2010 FIFA World Cup [PSP, 2010]
2010 FIFA World Cup [PSP, 2010]
I got sucked back into World Cup fever after the USA Women’s team’s excellent run this year, and ended up picking this game back up. It brought back a lot of memories, and I have had a blast guiding the men’s Team USA through the tournament. I am looking forward to trying out the “Captain Your Country” mode in which you create your own player and lead them to greatness. The game’s got a pretty diverse soundtrack, and the vuvuzelas add to the atmosphere (for better or for worse). I am digging it, as it is pretty good as far as portable sports games go.

Scribblenauts [DS, 2009]
Scribblenauts [DS, 2009]
This little game intrigued me when I first heard about it back in 2009, but I just now got my hands on it. The concept is pretty cool, no doubt, since it allows you to type in any word you can think of to solve puzzles. I just started playing and have only completed a handful of the first level’s puzzles, but I am enjoying it so far. Some of the controls seem a little touchy, such as climbing up ladders and using items from that, but that’s not a huge issue. I look forward to digging into some of the more challenging levels.

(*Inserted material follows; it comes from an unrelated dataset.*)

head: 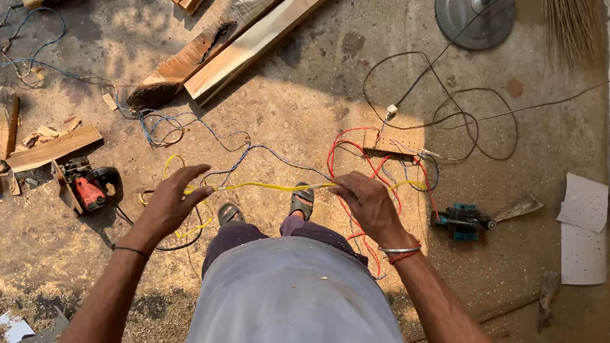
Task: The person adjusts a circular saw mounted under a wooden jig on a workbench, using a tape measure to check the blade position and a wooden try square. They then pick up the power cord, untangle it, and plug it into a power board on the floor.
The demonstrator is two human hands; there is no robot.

Silent Hill: Shattered Memories [PSP, 2009]
Silent Hill: Shattered Memories [PSP, 2009]
This is the first Silent Hill I have played since the original PSOne title. Apparently this is a “re-imagining” of said game, although it feels a lot different than I remember. I like the psychological aspects of this, but the lack of combat reduces the scare factor quite a bit. I am enjoying it so far, but it’s not blowing me away.